前回は異次元緩和の“ポジティブ面”について評価した。
結論としては期待された“ポジティブ面”は出現せず、まったく空振りに終わっているということである。
では“ネガティブ面”はどうなっているのか。これが今回の主題。
日銀券というのは日銀にとってはいわば約束手形みたいなものだ。
兌換制ではないから取り付け騒ぎが起きることはないが、ドルとの互換性は求められる。だから為替相場がスケールアウトして、手形が額面割れをするおそれはしっかり残っている。
手形の額面割れという事態は、究極的には円の暴落とハイパーインフレということになるが、その前に保有資産の評価のガタ落ちという形でやってくる。
最大の資産が国債であれば、国債の暴落ということになる。
そこで数字だが、日銀の保有資産は1年前が160兆円、それが1年間で240兆円に膨らんだ。実に1.6倍というむちゃくちゃな増加である。そのほとんどが国債である。

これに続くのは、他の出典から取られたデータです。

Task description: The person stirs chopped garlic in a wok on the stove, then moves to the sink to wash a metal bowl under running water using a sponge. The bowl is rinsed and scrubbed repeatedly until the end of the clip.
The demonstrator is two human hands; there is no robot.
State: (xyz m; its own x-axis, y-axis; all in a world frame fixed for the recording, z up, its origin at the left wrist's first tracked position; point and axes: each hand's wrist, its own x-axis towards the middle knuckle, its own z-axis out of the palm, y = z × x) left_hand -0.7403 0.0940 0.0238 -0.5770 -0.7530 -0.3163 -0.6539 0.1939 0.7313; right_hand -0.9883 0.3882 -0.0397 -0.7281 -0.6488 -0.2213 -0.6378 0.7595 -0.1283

(株価指数連動型上場投資信託、とか不動産投資信託などという怪しげなものもある

それで海外からの売り浴びせの危険があるかどうかだが、以前は赤旗は「国内市場で消化できているから大丈夫」と言っていたのだが、「国内といっても結局日銀が買っているだけ」ということになれば、そうも言えなくなってきている。つまり円国債の“安全神話”は異次元緩和により急速に崩壊しつつあるのだ。
現に短期国債では国内銀行の買い付け額を海外投機筋が上回ったそうだ。
何度でも繰り返すが、円は国際決済通貨ではない。一度暴落すれば歯止めは全くない。誰も見向きはしなくなる。